• _Try it_
Pictures stay out; print the rest of the listing below exactly as it stands.

• _Data segment_
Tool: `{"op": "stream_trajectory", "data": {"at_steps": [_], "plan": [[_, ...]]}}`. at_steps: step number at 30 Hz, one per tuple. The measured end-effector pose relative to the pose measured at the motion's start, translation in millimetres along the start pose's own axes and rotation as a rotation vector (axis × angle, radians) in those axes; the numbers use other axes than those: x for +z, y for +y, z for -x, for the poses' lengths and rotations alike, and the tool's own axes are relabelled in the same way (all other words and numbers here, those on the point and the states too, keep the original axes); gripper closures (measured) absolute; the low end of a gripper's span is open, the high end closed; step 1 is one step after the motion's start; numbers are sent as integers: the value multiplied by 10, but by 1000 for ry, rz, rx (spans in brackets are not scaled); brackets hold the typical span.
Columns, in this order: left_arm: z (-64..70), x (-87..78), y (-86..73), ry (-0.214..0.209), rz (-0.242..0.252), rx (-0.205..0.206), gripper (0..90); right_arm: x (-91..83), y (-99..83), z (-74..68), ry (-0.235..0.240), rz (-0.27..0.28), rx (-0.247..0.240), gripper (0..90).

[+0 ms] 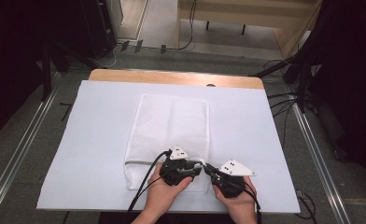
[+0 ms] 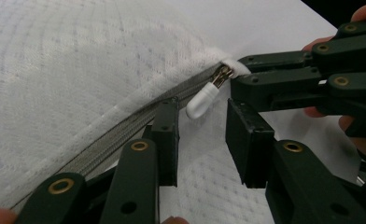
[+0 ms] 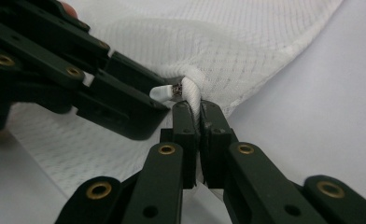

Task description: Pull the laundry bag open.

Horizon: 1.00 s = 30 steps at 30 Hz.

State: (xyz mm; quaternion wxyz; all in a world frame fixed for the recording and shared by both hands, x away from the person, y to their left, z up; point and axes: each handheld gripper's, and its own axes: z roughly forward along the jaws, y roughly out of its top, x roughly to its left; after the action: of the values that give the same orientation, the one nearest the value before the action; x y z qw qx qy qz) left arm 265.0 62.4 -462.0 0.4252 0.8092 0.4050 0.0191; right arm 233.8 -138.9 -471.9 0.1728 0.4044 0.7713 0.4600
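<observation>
A white mesh laundry bag [image 1: 172,121] lies flat on the white table cover [image 1: 102,140], its zipper edge nearest the person. At the bag's near right corner, my left gripper [image 1: 199,165] stands open. Its jaws straddle the white zipper pull [image 2: 202,101] at the end of the grey zipper [image 2: 125,126] without touching it. My right gripper [image 3: 200,109] is shut on the bag's rolled corner edge [image 3: 193,91], right beside the pull [image 3: 161,93]. From the left gripper view, the right gripper [image 2: 239,77] comes in from the right and pinches the fabric.
The table's wooden far edge [image 1: 172,77] shows beyond the cover. Floor rails [image 1: 22,140] run along both sides. Dark stand legs and cables [image 1: 284,100] sit at the right, off the table. Both grippers' cables trail toward the near edge.
</observation>
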Motion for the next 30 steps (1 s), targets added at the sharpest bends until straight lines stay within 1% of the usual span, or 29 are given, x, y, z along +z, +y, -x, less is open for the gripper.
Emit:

• _Task solution_
Tool: `{"op": "stream_trajectory", "data": {"at_steps": [_], "plan": [[_, ...]]}}`. at_steps: step number at 30 Hz, one per tuple. The measured end-effector pose relative to the pose measured at the motion's start, translation in millimetres along the start pose's own axes and rotation as a rotation vector (axis × angle, radians) in those axes; the numbers use other axes than those: x for +z, y for +y, z for -x, for the poses' lengths and rotations alike, and the tool's own axes are relabelled in the same way (all other words and numbers here, those on the point and the states too, keep the original axes); gripper closures (measured) absolute; the low end of a gripper's span is open, the high end closed; step 1 is one step after the motion's start; numbers are sent as integers: the value multiplied by 10, but by 1000 for ry, rz, rx (spans in brackets are not scaled); brackets hold the typical span.
Columns, in this order: left_arm: z (-64..70), x (-87..78), y (-86..73), ry (-0.214..0.209), rz (-0.242..0.252), rx (-0.205..0.206), gripper (0..90); right_arm: x (-91..83), y (-99..83), z (-74..68), ry (-0.235..0.240), rz (-0.27..0.28), rx (-0.247..0.240), gripper (0..90).

[+0 ms] 
[+0 ms] 
[+0 ms] 

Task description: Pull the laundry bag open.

Horizon: 1.00 s = 30 steps at 30 Hz.

State: (xyz mm; quaternion wxyz; all in a world frame fixed for the recording and shared by both hands, x away from the person, y to their left, z up; point and axes: each handheld gripper's, and its own axes: z roughly forward along the jaws, y roughly out of its top, x roughly to its left; after the action: of the values that give the same orientation, the one nearest the value before the action; x y z qw qx qy qz) left arm 265.0 62.4 -462.0 0.4252 0.8092 0.4050 0.0191; right arm 233.8 -138.9 -471.9 0.1728 0.4044 0.7713 0.4600
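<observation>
A white mesh laundry bag [image 1: 172,121] lies flat on the white table cover [image 1: 102,140], its zipper edge nearest the person. At the bag's near right corner, my left gripper [image 1: 199,165] stands open. Its jaws straddle the white zipper pull [image 2: 202,101] at the end of the grey zipper [image 2: 125,126] without touching it. My right gripper [image 3: 200,109] is shut on the bag's rolled corner edge [image 3: 193,91], right beside the pull [image 3: 161,93]. From the left gripper view, the right gripper [image 2: 239,77] comes in from the right and pinches the fabric.
The table's wooden far edge [image 1: 172,77] shows beyond the cover. Floor rails [image 1: 22,140] run along both sides. Dark stand legs and cables [image 1: 284,100] sit at the right, off the table. Both grippers' cables trail toward the near edge.
</observation>
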Motion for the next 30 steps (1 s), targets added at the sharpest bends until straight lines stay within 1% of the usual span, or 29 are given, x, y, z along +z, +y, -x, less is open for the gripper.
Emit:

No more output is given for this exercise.